-- WORK INSTRUCTIONS --
Leaving out the images, please reproduce each line below exactly.
──────── RAW DATA ────────
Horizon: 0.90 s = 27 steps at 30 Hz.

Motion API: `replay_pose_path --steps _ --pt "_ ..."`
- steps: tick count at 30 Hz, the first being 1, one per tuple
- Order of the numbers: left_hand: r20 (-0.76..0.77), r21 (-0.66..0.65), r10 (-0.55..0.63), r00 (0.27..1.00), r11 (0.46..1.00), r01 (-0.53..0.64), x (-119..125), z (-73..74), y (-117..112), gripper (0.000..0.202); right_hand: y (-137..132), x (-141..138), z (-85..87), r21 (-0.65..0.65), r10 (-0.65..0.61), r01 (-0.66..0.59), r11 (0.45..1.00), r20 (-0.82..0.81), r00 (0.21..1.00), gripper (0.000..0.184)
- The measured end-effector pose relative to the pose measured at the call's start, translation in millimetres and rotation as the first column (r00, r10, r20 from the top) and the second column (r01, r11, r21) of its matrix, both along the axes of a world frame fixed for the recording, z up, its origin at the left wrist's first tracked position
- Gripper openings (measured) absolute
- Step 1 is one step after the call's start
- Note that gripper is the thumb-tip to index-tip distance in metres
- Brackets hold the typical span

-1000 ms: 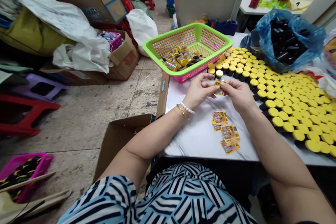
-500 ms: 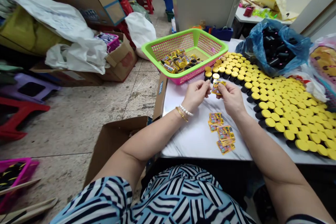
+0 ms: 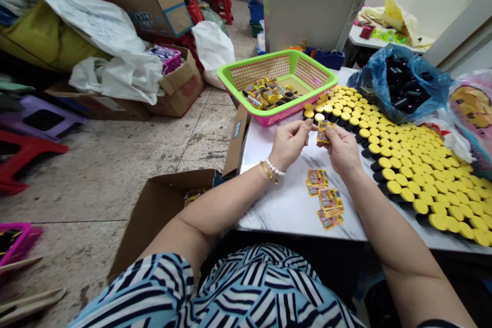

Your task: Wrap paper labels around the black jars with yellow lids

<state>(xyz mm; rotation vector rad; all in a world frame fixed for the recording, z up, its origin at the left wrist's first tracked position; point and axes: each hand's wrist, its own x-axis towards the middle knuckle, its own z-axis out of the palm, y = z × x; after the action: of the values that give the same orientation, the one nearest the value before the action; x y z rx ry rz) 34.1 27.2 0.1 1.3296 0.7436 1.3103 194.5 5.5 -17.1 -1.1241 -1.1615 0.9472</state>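
Both my hands are raised over the white marble table (image 3: 284, 205). My right hand (image 3: 343, 148) pinches a small yellow and orange sticker (image 3: 323, 131) by its right side. My left hand (image 3: 289, 141) has its fingertips pinched at the sticker's left edge. A loose pile of the same stickers (image 3: 326, 198) lies on the table just below my hands. A wide block of black bottles with yellow caps (image 3: 407, 151) stands upright to the right, its nearest row touching distance from my fingers.
A green and pink basket (image 3: 315, 69) with several labelled bottles sits behind my hands. A blue bag of black bottles (image 3: 403, 79) lies at the back right. An open cardboard box (image 3: 161, 210) stands on the floor at the left, with plastic stools, bags and boxes beyond.
My hands stay together on the sticker and have turned it more upright. The view has shifted slightly; the sticker pile has not moved.
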Motion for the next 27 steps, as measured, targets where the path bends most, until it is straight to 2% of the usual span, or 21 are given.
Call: replay_pose_path --steps 4,8,15,21,27 --pt "-0.029 -0.01 0.001 1.0 1.0 -0.001 -1.6 0.8 2.9 0.054 -0.3 0.1 0.2 0.01 -0.027 0.027 1.0 -0.003 1.0 0.038" --pt "0.006 -0.048 0.008 1.0 0.999 -0.008 -0.9 1.5 2.8 0.054 -0.1 -0.1 -0.8 0.02 -0.052 0.052 0.998 -0.034 0.998 0.039" --pt "-0.008 -0.055 -0.004 1.0 0.999 0.004 -0.1 2.3 -3.0 0.053 -6.3 -2.7 6.8 0.037 -0.051 0.049 0.998 0.054 0.997 0.042" --pt "0.102 -0.009 0.172 0.98 0.985 -0.172 -4.1 3.9 1.1 0.044 -6.3 -0.6 8.4 0.06 -0.114 0.109 0.992 0.081 0.99 0.042" --pt "-0.015 0.03 0.066 0.998 0.997 -0.066 -6.3 5.2 -2.2 0.049 -8.0 -1.7 11.3 0.123 -0.083 0.066 0.99 0.133 0.988 0.042"
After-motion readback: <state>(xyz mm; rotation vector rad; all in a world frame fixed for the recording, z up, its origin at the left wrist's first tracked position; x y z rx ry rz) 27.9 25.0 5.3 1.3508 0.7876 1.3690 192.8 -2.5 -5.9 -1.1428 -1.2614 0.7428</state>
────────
-- ANSWER SPACE --
Horizon: 0.90 s = 27 steps at 30 Hz.

Motion API: `replay_pose_path --steps _ --pt "_ ..."`
- steps: tick count at 30 Hz, the first being 1, one per tuple
- Order of the numbers: left_hand: r20 (-0.76..0.77), r21 (-0.66..0.65), r10 (-0.55..0.63), r00 (0.27..1.00), r11 (0.46..1.00), r01 (-0.53..0.64), x (-119..125), z (-73..74), y (-117..112), gripper (0.000..0.202); right_hand: y (-137..132), x (-141..138), z (-85..87), r21 (-0.65..0.65), r10 (-0.65..0.61), r01 (-0.66..0.59), r11 (0.45..1.00), r20 (-0.82..0.81), r00 (0.21..1.00), gripper (0.000..0.184)
- The measured end-effector pose relative to the pose measured at the call's start, translation in millimetres and rotation as the first column (r00, r10, r20 from the top) and the second column (r01, r11, r21) of its matrix, both along the axes of a world frame fixed for the recording, z up, its origin at the left wrist's first tracked position
- Gripper openings (measured) absolute
- Step 1 is one step after the call's start
- Note that gripper is the thumb-tip to index-tip distance in metres
- Brackets hold the typical span

-1000 ms: 
-500 ms: 
+0 ms: 

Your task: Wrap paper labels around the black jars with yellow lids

<state>(xyz mm; rotation vector rad; all in a world frame fixed for the recording, z up, its origin at the left wrist's first tracked position; point and axes: each hand's wrist, its own x-axis towards the middle knuckle, its own z-axis out of the palm, y = z × x; after the action: of the values that give the same orientation, the one nearest the value before the action; x y z rx ry rz) 34.1 27.2 0.1 1.3296 0.7436 1.3103 194.5 5.5 -17.1 -1.1241 -1.1615 0.9472</state>
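Both my hands are raised over the white marble table (image 3: 284, 205). My right hand (image 3: 343, 148) pinches a small yellow and orange sticker (image 3: 323, 131) by its right side. My left hand (image 3: 289, 141) has its fingertips pinched at the sticker's left edge. A loose pile of the same stickers (image 3: 326, 198) lies on the table just below my hands. A wide block of black bottles with yellow caps (image 3: 407, 151) stands upright to the right, its nearest row touching distance from my fingers.
A green and pink basket (image 3: 315, 69) with several labelled bottles sits behind my hands. A blue bag of black bottles (image 3: 403, 79) lies at the back right. An open cardboard box (image 3: 161, 210) stands on the floor at the left, with plastic stools, bags and boxes beyond.
My hands stay together on the sticker and have turned it more upright. The view has shifted slightly; the sticker pile has not moved.
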Motion for the next 27 steps, as measured, targets where the path bends most, until it is straight to 2% of the usual span, or 21 are given.
Call: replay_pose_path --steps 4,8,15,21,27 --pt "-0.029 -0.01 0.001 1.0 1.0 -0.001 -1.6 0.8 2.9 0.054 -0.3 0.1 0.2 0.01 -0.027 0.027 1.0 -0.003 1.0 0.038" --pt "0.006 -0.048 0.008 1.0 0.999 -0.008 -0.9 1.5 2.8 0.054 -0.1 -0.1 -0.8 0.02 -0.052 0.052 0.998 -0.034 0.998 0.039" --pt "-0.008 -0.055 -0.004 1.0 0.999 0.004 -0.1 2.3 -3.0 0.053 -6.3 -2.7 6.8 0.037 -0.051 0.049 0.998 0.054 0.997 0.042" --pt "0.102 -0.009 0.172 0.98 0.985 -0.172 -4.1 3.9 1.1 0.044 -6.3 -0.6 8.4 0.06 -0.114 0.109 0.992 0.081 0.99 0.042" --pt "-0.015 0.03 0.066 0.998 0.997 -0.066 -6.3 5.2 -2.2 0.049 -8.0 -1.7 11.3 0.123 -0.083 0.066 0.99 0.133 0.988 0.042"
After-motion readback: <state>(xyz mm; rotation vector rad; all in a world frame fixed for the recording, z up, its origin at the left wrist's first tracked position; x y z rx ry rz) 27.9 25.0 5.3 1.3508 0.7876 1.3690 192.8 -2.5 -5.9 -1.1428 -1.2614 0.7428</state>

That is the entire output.